Tutu writes with pride how he has been supported by leading representatives of the imperialist powers in his efforts to preserve their interests in South Africa. 'Almost without exception foreign heads of state visiting this country have insisted on paying a visit to the Commission. The royal couples of Norway, Sweden and Denmark have been amongst such visitors. Presidents of the German Republic, Portugal, France and most recently of the Swiss Confederation have met with the Chair of the Commission, as did the First Lady of the United States and the Secretary General of the United Nations, Mr Kofi Annan.... Some of us have been awarded the highest decorations of some of these countries; others have received honorary doctorates and some of my colleagues have gone on from the Commission to take up prestigious appointments.'

In contrast, the economic position of black workers has worsened since 1994. Official figures show that unemployment now stands at 4 million--back to the level of 1981, or 38 percent of the potentially active labour population.
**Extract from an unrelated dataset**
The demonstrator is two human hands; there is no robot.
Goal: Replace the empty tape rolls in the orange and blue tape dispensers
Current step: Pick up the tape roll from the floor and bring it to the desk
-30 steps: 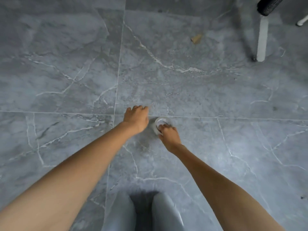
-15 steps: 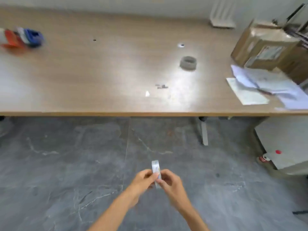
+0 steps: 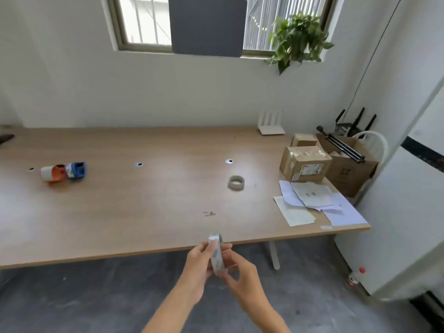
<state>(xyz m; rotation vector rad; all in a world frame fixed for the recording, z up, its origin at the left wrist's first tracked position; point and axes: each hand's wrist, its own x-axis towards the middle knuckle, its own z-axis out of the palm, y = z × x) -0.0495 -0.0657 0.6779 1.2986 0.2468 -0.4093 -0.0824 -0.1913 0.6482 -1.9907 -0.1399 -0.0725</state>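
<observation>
Long wooden tabletop (image 3: 144,212): orange plastic tape dispenser (image 3: 55,174) touching blue plastic tape dispenser (image 3: 78,170) far left; grey cardboard ring (image 3: 236,182) right. Your left hand (image 3: 199,265) and right hand (image 3: 237,272) each grip the clear tape roll (image 3: 216,253) edge-on, before the near edge.

Small office – long desk (image 3: 144,212), routers (image 3: 271,123), parcel boxes (image 3: 305,163), paperwork (image 3: 312,203).

Cardboard boxes (image 3: 304,162) occupy the right of the frame on the bench (image 3: 144,200), with loose papers (image 3: 314,204) just below them. A potted plant (image 3: 298,39) hangs at the window (image 3: 141,20), upper centre.
</observation>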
This labour population is expanding by 350,000 each year. Cuts are being implemented in public sector jobs, especially education and the Department of Public Works. Programmes to resolve the acute housing problems, promised in 1994, have failed to materialise. Schooling has also become a national scandal, with one in four schools without water and over half without electricity.

Opposition by workers has increased. Worried COSATU trade union officials have reported that 'strikes have been very intense and very protracted. It does not augur well for good industrial relations.' In the face of such mounting social tensions, the ANC's hoped-for reconciliation between the ruling elite and the South African masses is impossible.

The TRC report calls for 'closing the intolerable gap between the advantaged and disadvantaged' and providing housing, clean water and jobs. But its programme for 'empowering the poor' amounts to a vague appeal for a wealth tax on South Africa's ruling elite, a one-off levy on corporate income, equivalent to 1 percent of companies' capitalisation on the stock exchange, and a surcharge on golden handshakes to former senior civil servants. Even if such measures were forthcoming, they would do almost nothing to ameliorate the suffering of the South African masses.

The Truth and Reconciliation Commission report could not fulfil the mandate implicit in its title because it accepts and defends a system based on repression and lies. The construction of a true democracy in South Africa is bound up with the struggle for the social emancipation of the working class from the profit system. It requires the liberation of the African continent from imperialist domination and rule by a wealthy minority and their representatives such as the ANC.